- TASK GOAL -
Check every line of the data for the word "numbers", and copy those that have it.

- DATA EXTRACT -

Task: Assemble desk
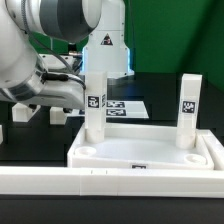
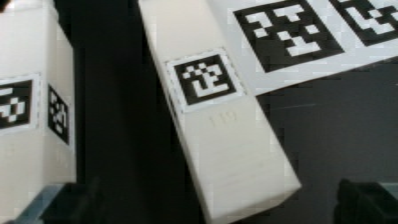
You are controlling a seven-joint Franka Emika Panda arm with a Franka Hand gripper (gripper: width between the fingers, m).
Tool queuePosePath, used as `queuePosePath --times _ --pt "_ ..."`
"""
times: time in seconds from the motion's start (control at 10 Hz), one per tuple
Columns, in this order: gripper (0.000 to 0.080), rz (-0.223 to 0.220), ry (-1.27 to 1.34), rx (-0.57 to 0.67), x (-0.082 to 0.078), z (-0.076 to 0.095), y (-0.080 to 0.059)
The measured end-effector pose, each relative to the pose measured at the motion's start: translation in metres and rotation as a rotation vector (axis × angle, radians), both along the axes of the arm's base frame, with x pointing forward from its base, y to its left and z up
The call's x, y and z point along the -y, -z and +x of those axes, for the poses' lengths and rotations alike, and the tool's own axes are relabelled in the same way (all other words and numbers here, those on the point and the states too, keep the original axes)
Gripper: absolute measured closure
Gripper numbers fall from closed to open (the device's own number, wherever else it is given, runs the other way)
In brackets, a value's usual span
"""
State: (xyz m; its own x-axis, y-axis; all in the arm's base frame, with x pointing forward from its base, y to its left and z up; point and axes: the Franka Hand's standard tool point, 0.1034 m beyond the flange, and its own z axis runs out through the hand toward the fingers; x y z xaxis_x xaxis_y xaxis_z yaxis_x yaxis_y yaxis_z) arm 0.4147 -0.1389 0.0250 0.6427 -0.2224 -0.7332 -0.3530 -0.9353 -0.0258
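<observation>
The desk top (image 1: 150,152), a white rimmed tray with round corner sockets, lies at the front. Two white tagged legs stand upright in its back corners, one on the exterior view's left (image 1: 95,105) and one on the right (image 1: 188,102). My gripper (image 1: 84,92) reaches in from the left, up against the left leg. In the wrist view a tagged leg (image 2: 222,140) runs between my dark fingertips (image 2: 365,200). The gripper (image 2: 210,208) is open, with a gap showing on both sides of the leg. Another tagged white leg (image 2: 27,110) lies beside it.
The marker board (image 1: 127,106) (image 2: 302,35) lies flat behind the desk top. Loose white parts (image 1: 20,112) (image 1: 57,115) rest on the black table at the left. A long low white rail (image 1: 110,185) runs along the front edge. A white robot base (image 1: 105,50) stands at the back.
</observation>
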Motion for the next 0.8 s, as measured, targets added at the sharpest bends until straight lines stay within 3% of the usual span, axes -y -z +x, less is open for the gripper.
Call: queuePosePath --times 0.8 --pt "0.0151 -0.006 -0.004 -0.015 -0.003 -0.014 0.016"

- EXERCISE OUTPUT -
The call's x, y and z point along the -y, -z and +x of those axes, for the poses' lengths and rotations alike, and the tool's own axes are relabelled in the same way (all other words and numbers here, those on the point and the states too, keep the original axes)
Gripper numbers fall from closed to open (the device's own number, wherever else it is given, runs the other way)

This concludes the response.